Exercise directions: Of all the lines below, output only those starting at the one with "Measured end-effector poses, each" and ending at the one with "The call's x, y", both ends included, exactly as written.
•••
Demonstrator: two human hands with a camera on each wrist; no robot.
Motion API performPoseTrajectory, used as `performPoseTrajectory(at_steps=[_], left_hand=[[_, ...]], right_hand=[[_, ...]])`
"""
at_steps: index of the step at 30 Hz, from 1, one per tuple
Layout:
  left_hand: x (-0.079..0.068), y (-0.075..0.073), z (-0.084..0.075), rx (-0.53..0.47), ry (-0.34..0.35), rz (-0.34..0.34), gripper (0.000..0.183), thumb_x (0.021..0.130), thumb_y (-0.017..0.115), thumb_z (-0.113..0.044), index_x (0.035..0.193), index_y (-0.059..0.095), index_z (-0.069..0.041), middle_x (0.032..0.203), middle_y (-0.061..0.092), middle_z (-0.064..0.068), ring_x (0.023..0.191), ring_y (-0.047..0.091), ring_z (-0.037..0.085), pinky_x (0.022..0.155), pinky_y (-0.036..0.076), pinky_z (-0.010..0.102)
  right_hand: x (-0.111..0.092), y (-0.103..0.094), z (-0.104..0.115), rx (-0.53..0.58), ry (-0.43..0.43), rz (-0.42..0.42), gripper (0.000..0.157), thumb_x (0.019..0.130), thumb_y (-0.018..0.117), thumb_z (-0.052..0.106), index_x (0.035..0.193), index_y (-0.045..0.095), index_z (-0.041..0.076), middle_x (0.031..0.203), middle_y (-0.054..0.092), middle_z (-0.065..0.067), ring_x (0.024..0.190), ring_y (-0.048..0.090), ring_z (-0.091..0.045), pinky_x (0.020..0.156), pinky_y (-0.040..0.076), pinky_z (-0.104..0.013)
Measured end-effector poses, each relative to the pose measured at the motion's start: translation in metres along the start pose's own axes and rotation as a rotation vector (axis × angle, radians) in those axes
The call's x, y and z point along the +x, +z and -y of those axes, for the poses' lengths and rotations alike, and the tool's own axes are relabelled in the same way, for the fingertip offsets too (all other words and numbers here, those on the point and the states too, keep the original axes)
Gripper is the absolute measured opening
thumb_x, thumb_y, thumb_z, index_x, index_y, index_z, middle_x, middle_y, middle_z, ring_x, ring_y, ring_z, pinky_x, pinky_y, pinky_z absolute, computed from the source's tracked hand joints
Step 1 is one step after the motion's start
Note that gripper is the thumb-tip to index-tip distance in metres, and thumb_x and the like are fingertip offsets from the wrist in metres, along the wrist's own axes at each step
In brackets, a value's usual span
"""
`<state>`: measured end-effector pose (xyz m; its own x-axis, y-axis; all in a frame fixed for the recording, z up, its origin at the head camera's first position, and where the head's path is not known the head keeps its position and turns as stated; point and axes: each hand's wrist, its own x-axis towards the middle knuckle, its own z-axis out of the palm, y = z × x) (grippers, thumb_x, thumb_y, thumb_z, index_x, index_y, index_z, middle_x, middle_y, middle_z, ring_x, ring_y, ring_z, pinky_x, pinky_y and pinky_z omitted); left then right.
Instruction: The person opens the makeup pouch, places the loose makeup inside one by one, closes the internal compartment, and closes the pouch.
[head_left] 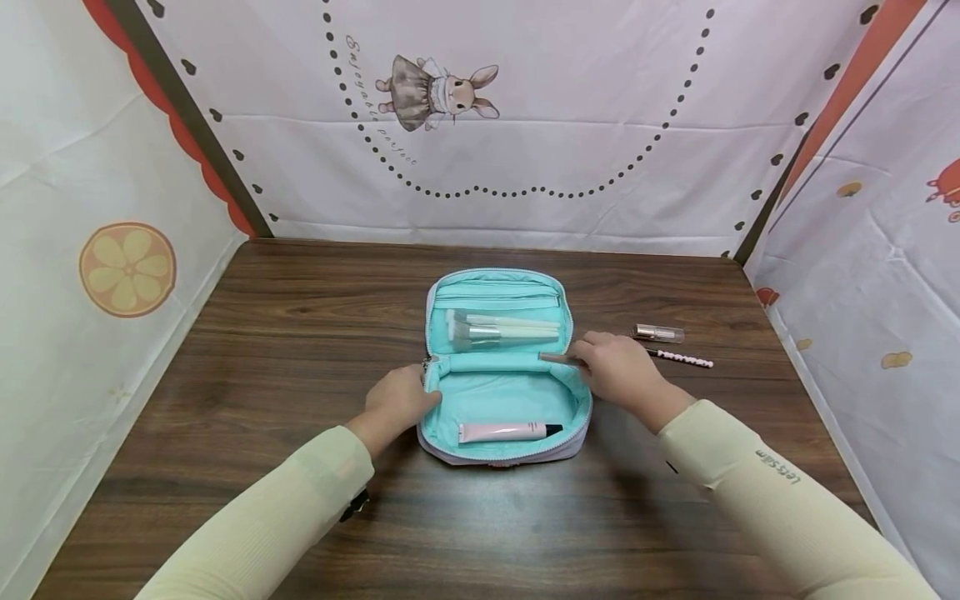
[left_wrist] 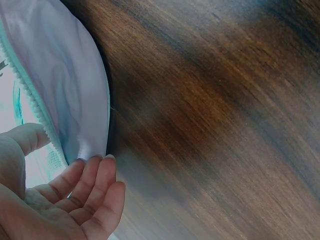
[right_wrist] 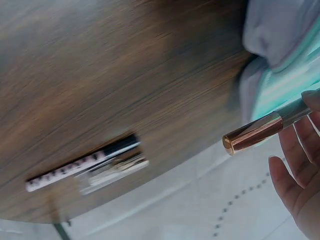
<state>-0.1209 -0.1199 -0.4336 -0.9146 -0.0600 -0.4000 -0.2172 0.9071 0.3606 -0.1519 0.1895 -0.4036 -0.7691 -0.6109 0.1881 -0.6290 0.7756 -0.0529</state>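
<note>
An unzipped makeup bag [head_left: 502,362] with a turquoise lining lies spread on the table. My left hand [head_left: 401,398] grips its left side wall, thumb inside the zipper edge [left_wrist: 37,107] and fingers outside. Between the fingers of my right hand [head_left: 617,367] is a slim cosmetic tube with a shiny rose-gold end [right_wrist: 252,134]; its other end points over the bag's fold. In the bag's lid lie pale-handled makeup brushes [head_left: 510,330]. A pink squeeze tube [head_left: 502,432] with a black cap rests in the lower compartment.
Right of the bag, a clear-and-gold lipstick [head_left: 658,333] lies near a spotted pink pen-like stick [head_left: 682,358] on the dark wooden table [head_left: 300,333]. Printed cloth [head_left: 562,150] hangs behind the table and at both sides.
</note>
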Motion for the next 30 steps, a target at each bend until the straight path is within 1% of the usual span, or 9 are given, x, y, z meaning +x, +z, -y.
performPoseTrajectory(at_steps=[5,9,12,20,27,30], left_hand=[[-0.001,0.0,0.0,0.001,0.003,-0.007,0.036,0.089,0.065,-0.034,0.11,0.061,-0.004,0.092,0.062,0.007,0.075,0.053,0.021,0.062,0.045,0.034],[-0.001,0.0,0.001,0.005,0.011,-0.015,0.034,0.089,0.065,-0.033,0.107,0.062,-0.004,0.089,0.062,0.007,0.074,0.053,0.021,0.061,0.045,0.035],[-0.002,-0.001,0.001,0.008,0.017,-0.02,0.035,0.089,0.065,-0.032,0.108,0.062,-0.003,0.089,0.063,0.007,0.074,0.054,0.02,0.061,0.046,0.035],[-0.002,0.0,0.001,-0.002,0.012,-0.014,0.034,0.089,0.064,-0.032,0.107,0.062,-0.003,0.087,0.061,0.005,0.073,0.053,0.02,0.059,0.044,0.033],[-0.001,0.002,0.001,0.009,0.012,-0.017,0.039,0.089,0.065,-0.033,0.113,0.061,-0.003,0.097,0.064,0.008,0.076,0.054,0.02,0.063,0.047,0.036],[-0.001,0.002,0.001,0.007,0.013,-0.019,0.039,0.089,0.065,-0.033,0.114,0.062,-0.002,0.097,0.065,0.008,0.076,0.054,0.02,0.063,0.047,0.036]], right_hand=[[0.006,0.003,0.016,0.019,-0.07,0.009,0.01,0.082,0.074,0.006,0.091,0.071,0.009,0.08,0.063,-0.002,0.064,0.054,-0.015,0.058,0.049,-0.032],[0.01,0.007,0.028,0.022,-0.123,0.033,0.01,0.082,0.074,0.007,0.091,0.071,0.011,0.077,0.061,0.0,0.064,0.052,-0.013,0.058,0.047,-0.028],[0.013,0.011,0.035,0.008,-0.151,0.057,0.008,0.083,0.072,0.008,0.09,0.07,0.012,0.076,0.059,0.002,0.064,0.052,-0.012,0.058,0.046,-0.027],[0.019,0.018,0.049,0.007,-0.203,0.085,0.006,0.085,0.07,0.006,0.086,0.069,0.012,0.076,0.06,0.001,0.066,0.057,-0.015,0.059,0.048,-0.029],[0.021,0.023,0.058,0.021,-0.23,0.137,0.005,0.087,0.069,0.01,0.085,0.068,0.014,0.077,0.059,0.001,0.068,0.058,-0.015,0.058,0.047,-0.03],[0.021,0.025,0.063,0.034,-0.231,0.163,0.006,0.089,0.068,0.012,0.085,0.067,0.015,0.076,0.058,0.002,0.069,0.058,-0.015,0.059,0.047,-0.03]])
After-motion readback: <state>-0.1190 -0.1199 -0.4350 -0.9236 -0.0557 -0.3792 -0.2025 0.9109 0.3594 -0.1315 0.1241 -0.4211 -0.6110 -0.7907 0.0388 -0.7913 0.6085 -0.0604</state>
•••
Response to the exercise:
Measured end-effector poses, each relative to the pose measured at the motion's start: translation in metres along the start pose's own axes and rotation as a rotation vector (axis × angle, radians) in those axes
The call's x, y and z point along the +x, +z and -y of those axes, for the poses' lengths and rotations alike, and the tool's own axes are relabelled in the same way, for the fingertip offsets too (all other words and numbers here, those on the point and the states too, keep the original axes)

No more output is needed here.